◆ TASK PROMPT
Please repeat all of the listing exactly.
***
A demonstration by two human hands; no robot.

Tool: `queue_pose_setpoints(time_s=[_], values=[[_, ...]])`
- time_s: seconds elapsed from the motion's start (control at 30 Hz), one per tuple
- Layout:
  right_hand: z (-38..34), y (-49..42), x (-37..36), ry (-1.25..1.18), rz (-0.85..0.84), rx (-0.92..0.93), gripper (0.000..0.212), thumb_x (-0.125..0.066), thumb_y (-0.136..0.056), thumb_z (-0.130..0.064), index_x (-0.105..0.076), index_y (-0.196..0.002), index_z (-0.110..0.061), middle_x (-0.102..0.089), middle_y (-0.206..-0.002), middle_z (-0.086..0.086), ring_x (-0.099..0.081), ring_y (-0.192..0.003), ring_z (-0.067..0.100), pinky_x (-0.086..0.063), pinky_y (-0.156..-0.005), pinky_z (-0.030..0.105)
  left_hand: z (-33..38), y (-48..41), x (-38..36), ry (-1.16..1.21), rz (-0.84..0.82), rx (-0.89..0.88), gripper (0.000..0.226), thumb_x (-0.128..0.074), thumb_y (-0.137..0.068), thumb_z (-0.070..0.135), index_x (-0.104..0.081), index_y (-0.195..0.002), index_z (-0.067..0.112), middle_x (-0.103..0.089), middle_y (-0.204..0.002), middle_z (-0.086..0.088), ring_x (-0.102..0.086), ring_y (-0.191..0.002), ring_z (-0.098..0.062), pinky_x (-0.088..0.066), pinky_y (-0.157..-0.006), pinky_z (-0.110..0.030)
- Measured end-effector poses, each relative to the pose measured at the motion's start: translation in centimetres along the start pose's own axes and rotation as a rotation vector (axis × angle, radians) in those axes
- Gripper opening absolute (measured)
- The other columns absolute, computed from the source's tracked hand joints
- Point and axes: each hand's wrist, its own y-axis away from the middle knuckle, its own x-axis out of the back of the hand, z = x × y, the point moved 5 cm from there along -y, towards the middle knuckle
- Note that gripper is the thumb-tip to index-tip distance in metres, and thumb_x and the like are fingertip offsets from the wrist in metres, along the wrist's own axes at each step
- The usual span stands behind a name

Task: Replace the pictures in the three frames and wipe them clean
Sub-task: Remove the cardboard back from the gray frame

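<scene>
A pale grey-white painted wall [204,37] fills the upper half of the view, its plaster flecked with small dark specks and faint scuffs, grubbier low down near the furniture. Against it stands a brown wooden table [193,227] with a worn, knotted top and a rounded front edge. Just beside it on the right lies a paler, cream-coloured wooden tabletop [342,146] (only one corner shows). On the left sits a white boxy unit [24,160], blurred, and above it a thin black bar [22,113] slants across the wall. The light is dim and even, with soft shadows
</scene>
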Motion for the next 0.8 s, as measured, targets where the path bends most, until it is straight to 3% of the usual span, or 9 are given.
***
◆ REPLY TO THE TASK
A demonstration by two human hands; no robot.

Tool: `queue_pose_setpoints(time_s=[_], values=[[_, ...]])`
- time_s: seconds elapsed from the motion's start (control at 30 Hz), one per tuple
- Layout:
  right_hand: z (-38..34), y (-49..42), x (-37..36), ry (-1.25..1.18), rz (-0.85..0.84), rx (-0.92..0.93), gripper (0.000..0.212), thumb_x (-0.125..0.066), thumb_y (-0.136..0.056), thumb_z (-0.130..0.064), index_x (-0.105..0.076), index_y (-0.196..0.002), index_z (-0.110..0.061), middle_x (-0.102..0.089), middle_y (-0.206..-0.002), middle_z (-0.086..0.086), ring_x (-0.099..0.081), ring_y (-0.192..0.003), ring_z (-0.067..0.100), pinky_x (-0.086..0.063), pinky_y (-0.156..-0.005), pinky_z (-0.030..0.105)
  left_hand: z (-33..38), y (-48..41), x (-38..36), ry (-1.16..1.21), rz (-0.84..0.82), rx (-0.89..0.88), gripper (0.000..0.226), thumb_x (-0.128..0.074), thumb_y (-0.137..0.068), thumb_z (-0.070..0.135), index_x (-0.104..0.081), index_y (-0.195..0.002), index_z (-0.067..0.112), middle_x (-0.103..0.089), middle_y (-0.204..0.002), middle_z (-0.086..0.088), ring_x (-0.102..0.086), ring_y (-0.191..0.002), ring_z (-0.098..0.062), pinky_x (-0.088..0.066), pinky_y (-0.157..-0.006), pinky_z (-0.110..0.030)
- Measured end-effector poses, each relative to the pose measured at the motion's start: translation in centimetres along the start pose's own axes and rotation as a rotation vector (axis × angle, radians) in those axes
- Gripper opening absolute (measured)
- The other columns absolute, computed from the source's tracked hand joints
- Point and axes: each hand's wrist, its own y-axis away from the middle knuckle, its own x-axis out of the back of the hand, z = x × y, the point moved 5 cm from there along -y, towards the middle knuckle
- Note that gripper is the thumb-tip to index-tip distance in metres, and thumb_x and the like are fingertip offsets from the wrist in metres, along the wrist's own axes at each step
- The usual span stands behind a name

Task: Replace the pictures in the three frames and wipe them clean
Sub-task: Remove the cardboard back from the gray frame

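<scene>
A pale grey-white painted wall [204,37] fills the upper half of the view, its plaster flecked with small dark specks and faint scuffs, grubbier low down near the furniture. Against it stands a brown wooden table [193,227] with a worn, knotted top and a rounded front edge. Just beside it on the right lies a paler, cream-coloured wooden tabletop [342,146] (only one corner shows). On the left sits a white boxy unit [24,160], blurred, and above it a thin black bar [22,113] slants across the wall. The light is dim and even, with soft shadows
</scene>
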Motion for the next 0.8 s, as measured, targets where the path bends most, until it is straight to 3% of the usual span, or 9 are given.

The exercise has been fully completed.